In PLOS Genetics, researchers from the University of Exeter Medical School and the Royal Devon and Exeter Hospital share findings from a genome-wide association study focused on finding genetic variants linked to a condition known as frozen shoulder. With the help of genotyping and clinical clues for more than 10,100 UK Biobank participants and in a validation cohort comprised of nearly 177,000 participants from the FinnGen study, the team narrowed in on five loci with significant ties to frozen shoulder in individuals with diabetes, including a variant previously implicated in Dupuytren's disease. A subsequent Mendelian randomization analysis suggested type 1 diabetes can be a causal risk factor for frozen shoulder, the authors report, adding that the new findings "provide evidence of biological mechanisms involved in this common painful condition."

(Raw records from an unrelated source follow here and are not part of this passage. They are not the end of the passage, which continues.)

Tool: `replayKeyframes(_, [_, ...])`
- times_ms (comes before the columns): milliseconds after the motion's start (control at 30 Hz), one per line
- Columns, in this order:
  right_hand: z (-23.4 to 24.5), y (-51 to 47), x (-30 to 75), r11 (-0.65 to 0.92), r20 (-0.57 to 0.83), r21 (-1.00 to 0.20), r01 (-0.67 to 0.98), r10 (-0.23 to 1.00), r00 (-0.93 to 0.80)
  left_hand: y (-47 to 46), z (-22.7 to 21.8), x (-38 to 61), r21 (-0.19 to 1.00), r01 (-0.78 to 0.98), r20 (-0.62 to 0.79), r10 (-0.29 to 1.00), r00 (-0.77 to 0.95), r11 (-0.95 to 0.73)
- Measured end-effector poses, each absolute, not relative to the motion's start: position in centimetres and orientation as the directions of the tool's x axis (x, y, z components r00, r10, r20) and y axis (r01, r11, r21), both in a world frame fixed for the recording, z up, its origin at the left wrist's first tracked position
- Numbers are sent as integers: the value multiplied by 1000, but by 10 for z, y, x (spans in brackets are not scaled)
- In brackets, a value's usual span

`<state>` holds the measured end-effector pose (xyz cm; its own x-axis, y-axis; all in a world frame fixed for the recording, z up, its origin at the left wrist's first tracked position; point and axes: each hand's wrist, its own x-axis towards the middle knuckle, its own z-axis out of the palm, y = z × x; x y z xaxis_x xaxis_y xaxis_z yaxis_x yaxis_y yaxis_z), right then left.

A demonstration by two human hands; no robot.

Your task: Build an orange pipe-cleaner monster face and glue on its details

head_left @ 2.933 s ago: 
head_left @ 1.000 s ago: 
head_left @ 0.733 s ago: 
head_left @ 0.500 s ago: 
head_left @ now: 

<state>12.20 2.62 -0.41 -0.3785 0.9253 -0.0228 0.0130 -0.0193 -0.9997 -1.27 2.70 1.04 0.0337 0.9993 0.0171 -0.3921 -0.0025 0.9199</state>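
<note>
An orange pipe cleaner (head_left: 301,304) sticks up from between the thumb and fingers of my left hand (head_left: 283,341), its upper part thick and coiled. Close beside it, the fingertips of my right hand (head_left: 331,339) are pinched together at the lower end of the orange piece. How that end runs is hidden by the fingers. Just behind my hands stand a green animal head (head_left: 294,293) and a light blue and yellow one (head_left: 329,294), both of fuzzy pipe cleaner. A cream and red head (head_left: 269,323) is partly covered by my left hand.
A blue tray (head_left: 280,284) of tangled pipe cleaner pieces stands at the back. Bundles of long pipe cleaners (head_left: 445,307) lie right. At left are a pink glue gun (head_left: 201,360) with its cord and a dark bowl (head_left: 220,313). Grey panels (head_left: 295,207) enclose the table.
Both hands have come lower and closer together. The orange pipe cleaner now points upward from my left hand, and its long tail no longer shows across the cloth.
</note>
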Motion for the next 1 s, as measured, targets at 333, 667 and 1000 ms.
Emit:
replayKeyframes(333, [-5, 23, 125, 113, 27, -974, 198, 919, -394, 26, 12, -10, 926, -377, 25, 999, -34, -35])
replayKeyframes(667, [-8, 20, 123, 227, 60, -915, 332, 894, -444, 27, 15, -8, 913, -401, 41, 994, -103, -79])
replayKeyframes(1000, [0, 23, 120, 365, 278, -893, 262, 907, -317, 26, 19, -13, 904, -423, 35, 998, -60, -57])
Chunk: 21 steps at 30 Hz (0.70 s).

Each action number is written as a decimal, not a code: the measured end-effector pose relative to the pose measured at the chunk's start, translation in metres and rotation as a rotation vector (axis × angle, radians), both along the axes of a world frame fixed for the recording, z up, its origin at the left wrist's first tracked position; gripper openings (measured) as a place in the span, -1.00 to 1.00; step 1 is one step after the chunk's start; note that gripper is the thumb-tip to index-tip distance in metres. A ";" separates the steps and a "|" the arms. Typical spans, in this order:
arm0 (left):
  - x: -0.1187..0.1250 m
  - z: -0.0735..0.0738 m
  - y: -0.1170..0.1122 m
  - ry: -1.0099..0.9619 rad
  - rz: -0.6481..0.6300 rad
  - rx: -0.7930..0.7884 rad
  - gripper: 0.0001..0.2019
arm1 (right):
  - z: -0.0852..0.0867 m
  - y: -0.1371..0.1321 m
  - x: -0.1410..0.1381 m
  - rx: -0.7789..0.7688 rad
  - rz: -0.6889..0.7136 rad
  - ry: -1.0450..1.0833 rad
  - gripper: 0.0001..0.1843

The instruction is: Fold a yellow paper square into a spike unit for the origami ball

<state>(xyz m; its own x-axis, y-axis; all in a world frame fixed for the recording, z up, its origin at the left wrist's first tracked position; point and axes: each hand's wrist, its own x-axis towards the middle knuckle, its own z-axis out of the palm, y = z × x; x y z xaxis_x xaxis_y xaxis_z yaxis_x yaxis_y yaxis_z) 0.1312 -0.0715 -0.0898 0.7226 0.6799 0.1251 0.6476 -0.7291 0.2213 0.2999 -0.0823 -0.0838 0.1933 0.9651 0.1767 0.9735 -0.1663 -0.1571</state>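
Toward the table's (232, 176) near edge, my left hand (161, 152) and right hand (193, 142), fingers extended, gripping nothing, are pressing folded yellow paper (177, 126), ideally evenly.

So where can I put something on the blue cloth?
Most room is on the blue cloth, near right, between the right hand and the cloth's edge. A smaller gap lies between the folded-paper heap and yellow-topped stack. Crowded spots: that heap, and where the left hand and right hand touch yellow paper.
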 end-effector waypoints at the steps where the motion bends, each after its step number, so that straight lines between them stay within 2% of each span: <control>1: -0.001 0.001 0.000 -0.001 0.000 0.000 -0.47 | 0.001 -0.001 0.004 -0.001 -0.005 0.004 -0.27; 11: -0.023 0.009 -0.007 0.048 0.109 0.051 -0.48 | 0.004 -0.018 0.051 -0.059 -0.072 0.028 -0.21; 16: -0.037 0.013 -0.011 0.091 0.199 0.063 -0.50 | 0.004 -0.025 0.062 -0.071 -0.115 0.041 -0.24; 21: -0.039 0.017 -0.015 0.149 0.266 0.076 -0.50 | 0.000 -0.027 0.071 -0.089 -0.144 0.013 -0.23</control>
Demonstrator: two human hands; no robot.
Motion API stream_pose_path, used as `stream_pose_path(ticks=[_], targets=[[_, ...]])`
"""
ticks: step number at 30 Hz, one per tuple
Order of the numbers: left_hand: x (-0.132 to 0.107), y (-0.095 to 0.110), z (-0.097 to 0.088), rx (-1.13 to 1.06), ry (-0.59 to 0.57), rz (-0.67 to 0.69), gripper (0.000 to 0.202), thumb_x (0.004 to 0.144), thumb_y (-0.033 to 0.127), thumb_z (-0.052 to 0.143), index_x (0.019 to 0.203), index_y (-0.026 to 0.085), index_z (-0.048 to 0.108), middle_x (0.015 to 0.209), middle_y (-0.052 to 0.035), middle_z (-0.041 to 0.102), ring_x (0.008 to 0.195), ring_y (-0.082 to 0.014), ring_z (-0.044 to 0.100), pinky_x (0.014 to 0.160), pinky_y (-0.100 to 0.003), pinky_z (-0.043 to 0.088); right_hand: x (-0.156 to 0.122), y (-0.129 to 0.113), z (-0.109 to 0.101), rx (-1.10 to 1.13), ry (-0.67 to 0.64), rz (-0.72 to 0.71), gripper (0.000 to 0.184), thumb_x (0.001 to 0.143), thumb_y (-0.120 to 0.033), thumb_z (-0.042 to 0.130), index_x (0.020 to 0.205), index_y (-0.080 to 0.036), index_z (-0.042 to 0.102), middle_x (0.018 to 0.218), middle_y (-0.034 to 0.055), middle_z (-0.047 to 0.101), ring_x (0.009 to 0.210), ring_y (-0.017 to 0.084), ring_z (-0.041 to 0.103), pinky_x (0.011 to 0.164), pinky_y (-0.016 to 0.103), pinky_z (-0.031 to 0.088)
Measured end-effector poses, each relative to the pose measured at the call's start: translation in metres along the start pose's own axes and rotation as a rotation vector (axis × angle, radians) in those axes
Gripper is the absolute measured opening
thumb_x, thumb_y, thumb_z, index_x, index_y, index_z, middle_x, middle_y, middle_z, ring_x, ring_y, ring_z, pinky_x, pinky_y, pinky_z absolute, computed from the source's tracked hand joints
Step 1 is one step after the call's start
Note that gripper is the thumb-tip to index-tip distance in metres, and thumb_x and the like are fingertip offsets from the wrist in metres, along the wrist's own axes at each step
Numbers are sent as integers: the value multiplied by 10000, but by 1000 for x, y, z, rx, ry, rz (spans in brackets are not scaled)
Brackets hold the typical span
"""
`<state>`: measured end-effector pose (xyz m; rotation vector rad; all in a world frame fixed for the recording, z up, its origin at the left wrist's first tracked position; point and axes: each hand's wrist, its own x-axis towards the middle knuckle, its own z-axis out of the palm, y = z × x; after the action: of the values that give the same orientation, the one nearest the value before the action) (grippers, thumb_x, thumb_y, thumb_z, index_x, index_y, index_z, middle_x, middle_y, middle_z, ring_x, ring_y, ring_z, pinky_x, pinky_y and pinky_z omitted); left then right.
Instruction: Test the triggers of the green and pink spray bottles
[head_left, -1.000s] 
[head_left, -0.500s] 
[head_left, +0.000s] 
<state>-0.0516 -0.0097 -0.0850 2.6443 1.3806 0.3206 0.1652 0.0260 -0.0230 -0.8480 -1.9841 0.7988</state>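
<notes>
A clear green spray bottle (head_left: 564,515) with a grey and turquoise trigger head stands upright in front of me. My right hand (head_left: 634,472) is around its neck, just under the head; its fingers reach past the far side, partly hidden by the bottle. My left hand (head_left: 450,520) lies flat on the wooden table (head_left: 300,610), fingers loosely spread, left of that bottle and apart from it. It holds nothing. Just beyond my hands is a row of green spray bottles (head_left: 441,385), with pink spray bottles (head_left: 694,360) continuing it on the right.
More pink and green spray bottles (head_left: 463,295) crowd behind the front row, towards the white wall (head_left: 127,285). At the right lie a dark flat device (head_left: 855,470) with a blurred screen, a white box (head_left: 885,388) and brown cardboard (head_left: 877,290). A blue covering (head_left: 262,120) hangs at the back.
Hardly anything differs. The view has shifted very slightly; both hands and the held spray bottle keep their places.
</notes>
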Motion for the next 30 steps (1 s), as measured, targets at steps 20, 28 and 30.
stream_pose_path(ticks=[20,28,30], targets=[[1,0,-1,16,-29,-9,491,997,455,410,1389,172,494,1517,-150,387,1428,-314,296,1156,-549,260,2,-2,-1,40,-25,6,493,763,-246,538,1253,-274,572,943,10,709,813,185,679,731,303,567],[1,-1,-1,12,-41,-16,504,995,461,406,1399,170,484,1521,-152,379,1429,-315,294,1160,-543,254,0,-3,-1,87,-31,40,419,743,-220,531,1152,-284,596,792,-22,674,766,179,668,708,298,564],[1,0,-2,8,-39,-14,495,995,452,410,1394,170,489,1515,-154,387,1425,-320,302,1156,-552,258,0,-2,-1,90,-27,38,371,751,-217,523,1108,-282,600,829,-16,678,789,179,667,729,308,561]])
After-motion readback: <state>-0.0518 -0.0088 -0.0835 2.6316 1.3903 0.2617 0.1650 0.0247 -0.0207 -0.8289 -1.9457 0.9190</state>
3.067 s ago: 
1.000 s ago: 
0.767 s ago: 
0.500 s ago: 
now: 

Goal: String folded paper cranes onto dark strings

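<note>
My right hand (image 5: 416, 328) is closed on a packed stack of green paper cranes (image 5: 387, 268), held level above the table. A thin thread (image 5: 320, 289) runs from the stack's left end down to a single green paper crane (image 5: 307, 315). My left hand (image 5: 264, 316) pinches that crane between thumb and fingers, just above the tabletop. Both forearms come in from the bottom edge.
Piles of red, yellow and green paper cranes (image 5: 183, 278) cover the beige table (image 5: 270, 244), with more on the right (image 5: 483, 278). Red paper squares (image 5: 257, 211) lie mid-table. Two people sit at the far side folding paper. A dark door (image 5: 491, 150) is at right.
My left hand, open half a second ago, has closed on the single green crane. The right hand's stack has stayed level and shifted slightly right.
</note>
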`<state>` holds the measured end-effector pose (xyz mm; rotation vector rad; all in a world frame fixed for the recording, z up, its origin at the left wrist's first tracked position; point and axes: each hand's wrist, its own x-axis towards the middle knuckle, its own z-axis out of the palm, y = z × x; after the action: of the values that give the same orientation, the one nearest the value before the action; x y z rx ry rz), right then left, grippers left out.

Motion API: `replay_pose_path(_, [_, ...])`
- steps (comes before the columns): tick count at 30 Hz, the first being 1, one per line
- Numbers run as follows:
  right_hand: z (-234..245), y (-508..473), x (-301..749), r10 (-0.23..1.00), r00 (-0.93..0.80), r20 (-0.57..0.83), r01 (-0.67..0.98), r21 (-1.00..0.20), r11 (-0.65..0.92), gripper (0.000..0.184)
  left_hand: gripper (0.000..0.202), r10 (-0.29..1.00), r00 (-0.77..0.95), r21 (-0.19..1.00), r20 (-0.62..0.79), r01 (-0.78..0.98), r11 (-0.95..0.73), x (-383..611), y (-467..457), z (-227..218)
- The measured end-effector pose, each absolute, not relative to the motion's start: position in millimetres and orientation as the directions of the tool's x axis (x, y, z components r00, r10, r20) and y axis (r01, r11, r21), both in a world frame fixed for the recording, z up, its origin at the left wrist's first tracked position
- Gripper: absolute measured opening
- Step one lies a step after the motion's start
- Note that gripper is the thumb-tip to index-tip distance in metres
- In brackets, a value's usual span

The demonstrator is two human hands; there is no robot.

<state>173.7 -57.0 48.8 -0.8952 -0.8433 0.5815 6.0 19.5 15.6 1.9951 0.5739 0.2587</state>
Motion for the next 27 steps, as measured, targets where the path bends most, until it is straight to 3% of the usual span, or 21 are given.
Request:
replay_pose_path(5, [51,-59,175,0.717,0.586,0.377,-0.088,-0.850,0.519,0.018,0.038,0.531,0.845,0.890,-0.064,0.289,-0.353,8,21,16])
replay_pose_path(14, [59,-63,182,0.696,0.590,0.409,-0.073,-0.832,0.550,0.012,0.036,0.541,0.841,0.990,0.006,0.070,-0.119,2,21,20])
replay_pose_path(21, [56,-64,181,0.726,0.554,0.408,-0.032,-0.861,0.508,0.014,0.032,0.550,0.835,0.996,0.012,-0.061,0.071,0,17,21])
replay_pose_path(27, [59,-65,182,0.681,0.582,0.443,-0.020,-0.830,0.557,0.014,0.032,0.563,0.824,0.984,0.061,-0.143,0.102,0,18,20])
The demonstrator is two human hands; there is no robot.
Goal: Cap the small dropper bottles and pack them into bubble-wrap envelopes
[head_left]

A Wistar Institute-led team tracks epigenetic patterns in B lymphocyte cells infected with Epstein-Barr virus (EBV) for a paper in PLOS Pathogens, uncovering apparent regulatory shifts in EBV-infected B lymphocyte sub-populations with or without the ability to infiltrate the central nervous system (CNS). Using RNA sequencing, chromatin immunoprecipitation-quantitative PCR, ATAC-seq, and other approaches, the investigators flagged genes with altered expression in the neuroinvasive EBV-positive B cell lymphoma cells compared to a B cell lymphoma line with low CNS trafficking potential, along with related regulatory shifts. "These studies indicate that B-cell trafficking to the CNS can be acquired by epigenetic adaptations and provide a new model to study B-cell neuroinvasion-associated CNS lymphoma and autoimmune disease of the CNS, including multiple sclerosis," the authors suggest.
In a PLOS One paper, investigators at Tianjin Xiqing Hospital, the Logistic University of Chinese People's Armed Police Force, and other centers in China search for informative gene expression changes in papillary thyroid cancer (PTC). Based on an analysis of available array-based gene expression data on 63 PTC samples and 55 samples from unaffected thyroid tissues, the team saw more than 100 genes with higher-than-usual expression in the cancer samples, along with almost 200 genes found at diminished expression in PTC. The authors considered these differentially expressed genes in the context of a protein interaction network analyses and clinical insights, identifying genes linked to PTC development and outcomes. "[T]he integrated analysis provided insights for the development of new biomarkers for PTC," they write, "which may be valuable for conducting further researcher into the mechanisms of PTC as well as for use in clinical applications in diagnosis, prognosis, and therapy."